I grew up in a liberal wannabe leftist bubble in Western Massachusetts.  Middle class women wore no makeup makeup and were virtuous in jeans and polar fleece.  People went hiking.  People recycled and didn’t eat meat.  I had to read a People’s History of the United States at my hippie dippie unschooling program, but I remember mostly a sense that if I wanted to be virtuous I shouldn’t buy clothes or makeup or shave my legs, if I wanted to be virtuous I shouldn’t consume, if I wanted to be virtuous I shouldn’t be like the bad (read: poor) girls who highlighted their hair, and wore orange foundation and ice blue eyeshadow.  The revolution would not be televised because good earth loving bourgeois types don’t own televisions, and it wouldn’t be a revolution per say, because one had to be committed to nonviolence.  To me this co-opting of revolution by smug men who eat organic and wear sweaters is the most insidious anti-communist tactic of all, when they take the most liberal words of the most liberal of “radical leftist” thinkers, and create the perception that that is what leftist, what anti-capitalism looks like, while holding themselves above us, we unvirtuous, we consumerist, we high fructose corn syrup swilling proles, they are the most effective anti-communist propaganda possible.  They tell us their for us unattainable and unappealing to all but acetic bourgeois method of revolution, while capitalism offers us what only communism can deliver, pleasure, material plenty, comfort, if only we devote ourselves to it.

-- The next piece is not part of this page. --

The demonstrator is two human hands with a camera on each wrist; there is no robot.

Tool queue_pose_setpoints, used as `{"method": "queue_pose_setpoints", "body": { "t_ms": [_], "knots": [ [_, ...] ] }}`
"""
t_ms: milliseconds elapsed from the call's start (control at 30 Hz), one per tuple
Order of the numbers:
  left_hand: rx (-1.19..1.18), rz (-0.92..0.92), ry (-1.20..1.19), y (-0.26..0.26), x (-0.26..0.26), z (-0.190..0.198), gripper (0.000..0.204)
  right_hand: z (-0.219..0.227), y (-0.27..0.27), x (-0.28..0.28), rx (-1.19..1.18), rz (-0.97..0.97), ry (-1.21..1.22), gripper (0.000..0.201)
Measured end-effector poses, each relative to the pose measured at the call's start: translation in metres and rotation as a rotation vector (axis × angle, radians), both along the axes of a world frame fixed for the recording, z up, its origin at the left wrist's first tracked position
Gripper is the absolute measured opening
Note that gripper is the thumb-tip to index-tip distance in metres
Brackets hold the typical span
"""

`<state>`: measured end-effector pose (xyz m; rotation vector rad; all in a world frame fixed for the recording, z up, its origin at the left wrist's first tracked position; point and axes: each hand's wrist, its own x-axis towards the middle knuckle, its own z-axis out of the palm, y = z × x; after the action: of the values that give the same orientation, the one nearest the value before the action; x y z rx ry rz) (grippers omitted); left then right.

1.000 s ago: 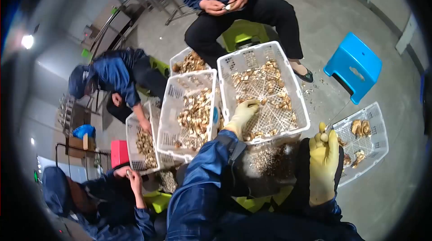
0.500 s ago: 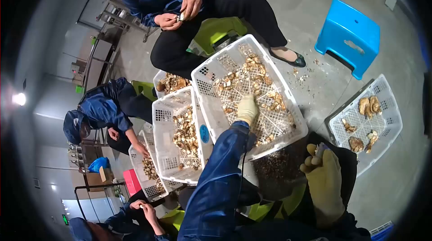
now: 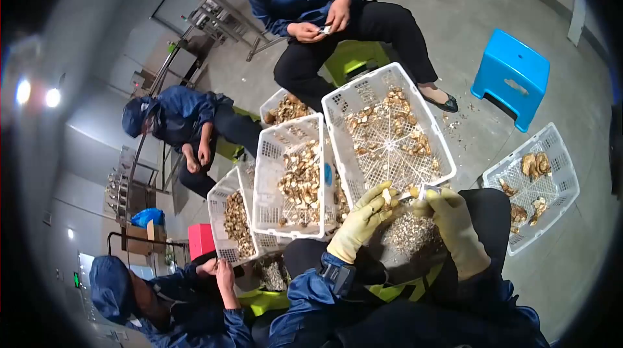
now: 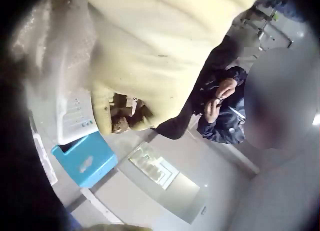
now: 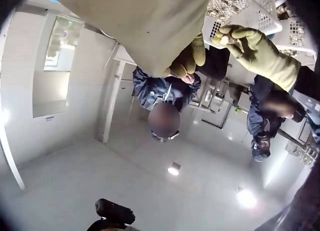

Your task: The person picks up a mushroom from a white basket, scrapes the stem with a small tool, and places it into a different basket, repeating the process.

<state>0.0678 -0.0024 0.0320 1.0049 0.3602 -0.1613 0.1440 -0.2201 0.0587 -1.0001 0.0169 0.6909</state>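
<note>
In the head view my gloved left hand (image 3: 358, 224) pinches a small mushroom piece (image 3: 387, 197) above the near edge of the large white basket (image 3: 446, 167). The left wrist view has that hand (image 4: 150, 51) close up, a brown piece (image 4: 120, 125) at its fingertips. My gloved right hand (image 3: 458, 230) is just to the right, its fingers curled round a small pale, flat object (image 3: 427, 190) that I cannot clearly identify. In the right wrist view the right hand (image 5: 145, 28) hides what it holds; the left hand (image 5: 262, 53) with its pale piece shows beyond.
More mushroom baskets (image 3: 258, 218) stand on the left, another (image 3: 563, 208) on the right. A blue stool (image 3: 513, 69) is behind that one. Mushroom scraps (image 3: 412, 234) lie below my hands. Three people in blue jackets sit ahead and to the left.
My left hand has come up out of the large basket, toward me and beside the right hand, with a mushroom piece. The seated person at the left has drawn a hand back from a basket.
</note>
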Motion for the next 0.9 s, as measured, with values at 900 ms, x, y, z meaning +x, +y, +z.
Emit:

It is the most effective anti-revolutionary scam imaginable, a keep out sign on theory and history that belongs to us, those with too big hair and too much makeup, we eaters of processed foods, we consumers of “environmentally unsound” beauty products.  How intellectually starved and morally bankrupt must one be to fail to see the contradiction, how can a man in his polar fleece vest, with his activist tourism vacations and his free range children be, to fail to see that the legacy of Haymarket belongs to us and not him.  How can he fail to see that his attempt to lead and teach the “underprivileged” is a bourgeois imposition, that his consumer activism, and children’s biodegradable wooden toys are part of the problem, and that the girl in hoop earrings with bright highlights is the solution?

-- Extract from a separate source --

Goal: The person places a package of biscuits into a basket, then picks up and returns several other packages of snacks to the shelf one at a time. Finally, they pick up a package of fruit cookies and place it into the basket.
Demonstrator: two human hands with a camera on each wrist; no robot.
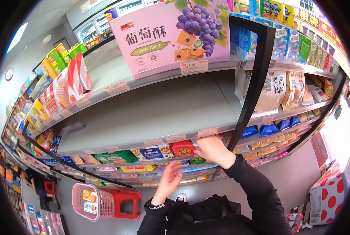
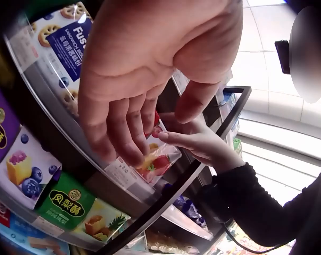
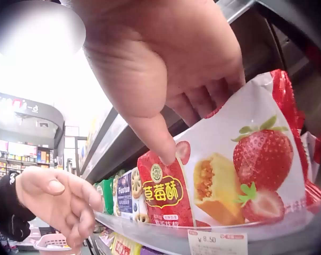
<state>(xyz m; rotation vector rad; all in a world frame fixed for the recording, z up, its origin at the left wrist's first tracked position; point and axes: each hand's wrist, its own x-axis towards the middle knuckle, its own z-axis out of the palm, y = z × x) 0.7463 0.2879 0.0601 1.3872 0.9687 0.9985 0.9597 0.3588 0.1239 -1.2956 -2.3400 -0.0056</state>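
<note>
Black sleeves fill the bottom of the head view, and both arms rise from them toward the snack shelving.

Right hand [image 1: 213, 150]: positioned at the front edge of the shelf, directly under the empty grey shelf [image 1: 151, 111]. Its fingers curl over the top of a strawberry pastry pack [image 3: 229, 175], a red-and-white bag printed with strawberries and a filled cake. The thumb presses the front face of the pack; the other fingers lie behind its top edge. The pack stands upright at the shelf front, behind a price label [image 3: 218, 243] reading 8.50.

Left hand [image 1: 168, 183]: raised in front of the lower shelves, just left of and below the right hand. Fingers are relaxed and slightly bent, palm toward the shelving. It holds nothing and touches nothing.

Adjacent stock, same shelf as the pack:
- Blue Fustue sandwich biscuit pack [image 1: 154, 152], just left of the strawberry pack.
- Green pastry box [image 1: 116, 157], further left.

Above, a large pink Grape Crisp display box [image 1: 171, 33] stands on the upper shelf. A black upright post [image 1: 253, 78] divides the shelving bays.

Floor level: a pink shopping basket [image 1: 89, 201] lies beside a red plastic stool [image 1: 122, 201], left of the person.
</note>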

I’d rephrase to hipster shit, personally, but sure. Still, there is a middle ground to find.

The key thing maybe is to chuck the all or nothing thinking. I am not either consumerist or idealist, I am a person with basic needs to meet that include some comfort, including the comfort of knowing I have earned some of it myself.

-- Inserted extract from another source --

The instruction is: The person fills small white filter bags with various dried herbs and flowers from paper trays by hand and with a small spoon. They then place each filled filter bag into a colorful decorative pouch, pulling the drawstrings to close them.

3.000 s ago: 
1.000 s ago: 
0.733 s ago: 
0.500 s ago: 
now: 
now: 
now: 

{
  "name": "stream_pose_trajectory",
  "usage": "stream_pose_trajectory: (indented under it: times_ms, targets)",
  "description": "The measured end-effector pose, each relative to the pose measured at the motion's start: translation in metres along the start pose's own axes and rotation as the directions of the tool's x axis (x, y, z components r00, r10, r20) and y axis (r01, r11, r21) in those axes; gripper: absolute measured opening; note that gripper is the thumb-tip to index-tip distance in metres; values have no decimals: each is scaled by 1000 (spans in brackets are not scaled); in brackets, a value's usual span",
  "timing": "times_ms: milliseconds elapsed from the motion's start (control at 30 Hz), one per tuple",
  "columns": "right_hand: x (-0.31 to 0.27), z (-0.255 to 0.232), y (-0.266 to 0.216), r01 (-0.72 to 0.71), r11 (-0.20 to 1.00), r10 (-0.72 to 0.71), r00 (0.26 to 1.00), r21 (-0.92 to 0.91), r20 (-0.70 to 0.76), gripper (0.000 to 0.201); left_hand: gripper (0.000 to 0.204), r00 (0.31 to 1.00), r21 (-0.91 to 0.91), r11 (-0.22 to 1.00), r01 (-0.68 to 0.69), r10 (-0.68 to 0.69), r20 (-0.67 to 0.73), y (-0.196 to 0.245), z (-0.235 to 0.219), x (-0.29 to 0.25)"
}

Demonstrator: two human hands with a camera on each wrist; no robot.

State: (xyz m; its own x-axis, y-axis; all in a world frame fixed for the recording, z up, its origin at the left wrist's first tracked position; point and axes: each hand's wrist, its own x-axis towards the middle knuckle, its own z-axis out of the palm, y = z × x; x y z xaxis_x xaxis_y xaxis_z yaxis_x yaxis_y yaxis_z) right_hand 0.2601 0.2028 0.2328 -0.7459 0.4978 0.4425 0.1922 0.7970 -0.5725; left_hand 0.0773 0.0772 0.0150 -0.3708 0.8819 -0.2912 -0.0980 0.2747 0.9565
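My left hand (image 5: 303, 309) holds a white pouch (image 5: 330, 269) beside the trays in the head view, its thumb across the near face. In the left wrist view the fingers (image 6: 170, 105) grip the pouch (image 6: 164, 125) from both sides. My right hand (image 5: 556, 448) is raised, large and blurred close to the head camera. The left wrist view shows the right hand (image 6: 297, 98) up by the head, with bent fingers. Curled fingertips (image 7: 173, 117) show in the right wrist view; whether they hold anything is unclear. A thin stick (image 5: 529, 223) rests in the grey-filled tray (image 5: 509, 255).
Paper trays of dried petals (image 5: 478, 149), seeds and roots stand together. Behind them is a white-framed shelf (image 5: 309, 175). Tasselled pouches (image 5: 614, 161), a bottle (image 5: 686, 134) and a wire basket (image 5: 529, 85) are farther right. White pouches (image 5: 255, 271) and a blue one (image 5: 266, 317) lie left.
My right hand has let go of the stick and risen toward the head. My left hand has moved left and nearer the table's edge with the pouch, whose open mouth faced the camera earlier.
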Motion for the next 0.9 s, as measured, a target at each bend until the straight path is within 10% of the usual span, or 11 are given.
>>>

You have to have some experience of plenty and some experience of poverty to appreciate having enough, and then you have to not be afraid of losing everything – which particular fear is at the core of the popular experience of capitalism.

Enough is not a sexy ideal, sufficiency is a hard sell. And seeing your neighbor’s safety as your own requires a communal culture. The real failing of massive efforts at communism is scale, that caring is hard to build into a bureaucracy, hard to rely on in any group larger than 1,000 people. And so we form cliques, self-stereotyped groups of imagined greater virtue.

But it’s not us or them. We are people with basic needs that include comfort. Ease. Acheivement. Earned success. Safety.

I’ve experienced both, the bougie ass fleece jacket folks are still smug privileged fucks

I think you misread me. I intended to say that the “bougie ass fleece jacket folks” and all such groups were the ones with the all or nothing attitude.